**What is needed:** Where a line in the records below contains the string "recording", tally it; give only the final number.

[Opening Data under study section]

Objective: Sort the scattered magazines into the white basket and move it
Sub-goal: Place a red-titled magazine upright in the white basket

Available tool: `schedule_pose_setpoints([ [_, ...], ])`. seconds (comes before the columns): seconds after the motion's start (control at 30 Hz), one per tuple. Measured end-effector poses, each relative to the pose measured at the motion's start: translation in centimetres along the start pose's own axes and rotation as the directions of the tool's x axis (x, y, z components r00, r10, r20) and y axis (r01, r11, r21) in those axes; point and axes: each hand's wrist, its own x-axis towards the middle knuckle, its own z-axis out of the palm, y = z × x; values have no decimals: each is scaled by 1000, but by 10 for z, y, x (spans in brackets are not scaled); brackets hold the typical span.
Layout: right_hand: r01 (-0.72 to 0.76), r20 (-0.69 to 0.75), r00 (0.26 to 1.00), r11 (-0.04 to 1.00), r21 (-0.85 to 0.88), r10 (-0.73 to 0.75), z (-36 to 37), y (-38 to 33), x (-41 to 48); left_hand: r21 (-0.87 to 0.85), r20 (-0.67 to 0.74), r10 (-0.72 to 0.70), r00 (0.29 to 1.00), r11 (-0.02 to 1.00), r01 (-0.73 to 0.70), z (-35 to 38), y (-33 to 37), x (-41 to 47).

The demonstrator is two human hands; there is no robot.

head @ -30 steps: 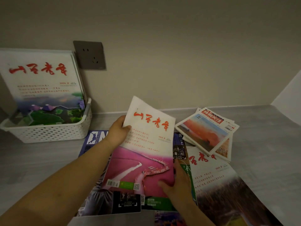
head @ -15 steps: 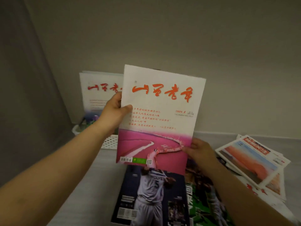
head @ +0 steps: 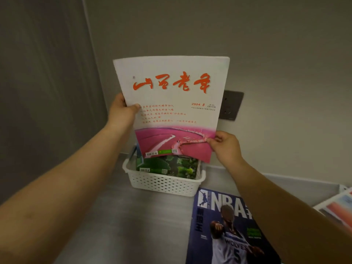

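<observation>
- Above the white basket (head: 163, 184): pink-and-white magazine (head: 171, 103), held upright, its lower edge overlapping the green magazine (head: 171, 166) that leans inside.
- My left hand (head: 122, 111) grips its left edge, and my right hand (head: 224, 145) pinches the lower right corner.
- Behind it is a wall socket (head: 231, 105), partly hidden.
- On the bench (head: 123, 225), an NBA magazine (head: 224, 225) lies near the basket, with a magazine stack (head: 337, 208) at far right.
- Half a second ago I held the magazine lower, over the NBA magazine.

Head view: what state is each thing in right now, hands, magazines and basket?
White perforated plastic basket, on the grey table, holds a green-covered magazine.
White-and-pink magazine, held upright just over the basket, not yet in.
Left hand, grips its left edge.
Right hand, pinches its lower right corner.
Blue NBA magazine, flat on the table, untouched.
</observation>
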Motion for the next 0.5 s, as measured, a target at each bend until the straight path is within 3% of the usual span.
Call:
schedule_pose_setpoints([
  [0.23, -84, 32, 996, 996, -37, 86, 42, 25, 15, 11, -17, -81, 997, 997, 81, -10, -46, 33],
  [0.5, -157, 21, 986, 953, -259, 168, 59, 60, 18, 97, 30, -150, 988, 984, 147, 5, -90, 41],
])
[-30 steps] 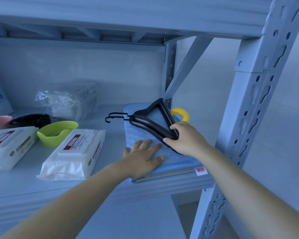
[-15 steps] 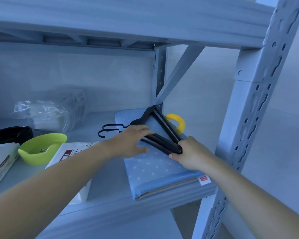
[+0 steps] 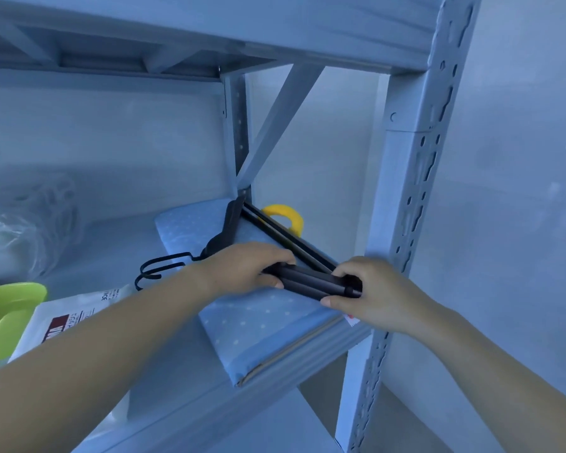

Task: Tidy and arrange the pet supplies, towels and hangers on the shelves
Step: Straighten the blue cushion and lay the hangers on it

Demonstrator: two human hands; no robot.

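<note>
Open shelf [image 3: 118,243] surface left of blue pad [image 3: 262,325]; right edge blocked by upright post [image 3: 402,197] and diagonal brace [image 3: 275,122].

Black hangers [image 3: 311,279] on a pale blue pad [image 3: 268,325] with small white dots, on a grey-blue shelf [image 3: 177,416].

The pad has a tan edge strip and a small red-and-white tag at its near corner. A yellow ring [image 3: 288,215] shows behind the hangers. At left sit a lime green bowl [image 3: 4,312], a white pack [image 3: 69,318] with a dark red label and black print, and a clear bag [image 3: 17,230] of white contents.
</note>
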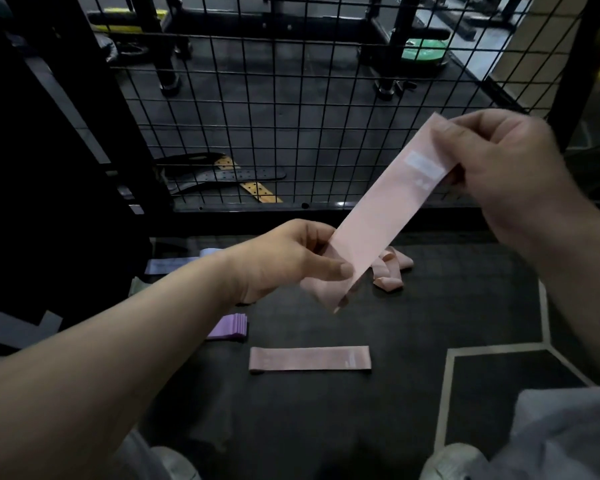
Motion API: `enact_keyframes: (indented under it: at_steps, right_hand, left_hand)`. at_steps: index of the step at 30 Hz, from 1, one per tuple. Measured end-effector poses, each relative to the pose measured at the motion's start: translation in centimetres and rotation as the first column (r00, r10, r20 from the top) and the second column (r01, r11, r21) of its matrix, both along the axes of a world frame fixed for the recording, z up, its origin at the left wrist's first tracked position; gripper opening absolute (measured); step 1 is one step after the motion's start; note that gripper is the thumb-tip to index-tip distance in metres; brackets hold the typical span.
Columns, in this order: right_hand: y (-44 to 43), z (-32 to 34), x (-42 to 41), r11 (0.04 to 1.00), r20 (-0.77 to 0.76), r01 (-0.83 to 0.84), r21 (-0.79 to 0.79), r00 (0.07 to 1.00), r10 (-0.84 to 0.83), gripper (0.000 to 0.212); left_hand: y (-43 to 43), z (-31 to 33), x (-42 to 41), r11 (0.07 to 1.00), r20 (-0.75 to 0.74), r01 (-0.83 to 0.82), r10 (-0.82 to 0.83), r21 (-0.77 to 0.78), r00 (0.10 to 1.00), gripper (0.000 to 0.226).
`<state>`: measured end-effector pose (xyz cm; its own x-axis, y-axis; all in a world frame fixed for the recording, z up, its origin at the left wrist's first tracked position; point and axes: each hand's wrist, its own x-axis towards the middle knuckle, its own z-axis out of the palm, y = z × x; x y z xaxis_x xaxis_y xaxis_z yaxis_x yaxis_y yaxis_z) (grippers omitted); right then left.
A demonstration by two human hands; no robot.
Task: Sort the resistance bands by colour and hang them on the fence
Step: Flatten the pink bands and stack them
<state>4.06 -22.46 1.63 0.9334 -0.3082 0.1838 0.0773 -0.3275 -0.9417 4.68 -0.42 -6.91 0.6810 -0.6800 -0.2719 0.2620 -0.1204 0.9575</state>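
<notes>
Pink resistance band [385,216], held taut on a slant between two hands, in front of the black wire fence [257,116]. The left hand [284,258] pinches the band's lower end between the thumb and curled fingers [309,233]. The right hand [510,174] pinches the upper end, which carries a pale printed label, with its fingers curled round the edge. The band is raised well above the floor [430,323]. Below it on the dark rubber lie a second pink band [309,358], flat and straight, and a crumpled pink band [392,268] nearer the fence. To the left sit a stack of purple bands [231,327] and a pale blue band [174,265] (both partly hidden by the left forearm). Beyond the fence lie a lifting belt [222,174] and a green weight plate [423,50].
</notes>
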Motion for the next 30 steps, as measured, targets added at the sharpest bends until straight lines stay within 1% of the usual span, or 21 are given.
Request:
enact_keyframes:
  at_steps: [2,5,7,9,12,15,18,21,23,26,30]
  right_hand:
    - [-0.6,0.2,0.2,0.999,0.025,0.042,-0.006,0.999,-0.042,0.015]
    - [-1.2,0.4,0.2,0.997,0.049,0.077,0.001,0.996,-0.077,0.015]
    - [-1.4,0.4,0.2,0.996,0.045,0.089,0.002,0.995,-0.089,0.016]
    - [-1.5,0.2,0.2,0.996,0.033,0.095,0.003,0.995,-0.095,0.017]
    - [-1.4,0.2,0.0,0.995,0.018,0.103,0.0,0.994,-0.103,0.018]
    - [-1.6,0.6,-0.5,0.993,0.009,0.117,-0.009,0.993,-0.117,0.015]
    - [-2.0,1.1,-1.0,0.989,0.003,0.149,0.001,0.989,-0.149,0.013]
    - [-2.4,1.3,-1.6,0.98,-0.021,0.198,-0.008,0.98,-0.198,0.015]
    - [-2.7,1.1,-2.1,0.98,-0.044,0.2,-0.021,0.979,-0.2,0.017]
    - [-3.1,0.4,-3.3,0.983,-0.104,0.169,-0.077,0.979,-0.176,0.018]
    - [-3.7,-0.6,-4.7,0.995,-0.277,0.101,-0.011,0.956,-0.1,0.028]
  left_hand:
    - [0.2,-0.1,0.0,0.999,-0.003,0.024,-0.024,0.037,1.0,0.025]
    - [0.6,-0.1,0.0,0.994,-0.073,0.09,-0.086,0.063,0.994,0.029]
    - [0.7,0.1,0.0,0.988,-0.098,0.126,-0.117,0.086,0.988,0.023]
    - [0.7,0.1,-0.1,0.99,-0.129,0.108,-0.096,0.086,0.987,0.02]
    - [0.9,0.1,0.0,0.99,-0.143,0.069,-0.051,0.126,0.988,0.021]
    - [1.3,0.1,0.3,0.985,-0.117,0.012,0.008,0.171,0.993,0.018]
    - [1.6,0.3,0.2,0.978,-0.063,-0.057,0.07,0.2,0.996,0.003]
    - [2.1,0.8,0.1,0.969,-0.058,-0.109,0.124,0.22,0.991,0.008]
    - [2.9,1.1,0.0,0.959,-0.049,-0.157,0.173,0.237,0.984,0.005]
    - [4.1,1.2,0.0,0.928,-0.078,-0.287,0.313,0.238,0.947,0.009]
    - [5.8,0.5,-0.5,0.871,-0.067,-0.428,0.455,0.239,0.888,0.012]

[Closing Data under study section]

**Answer to the problem:** 2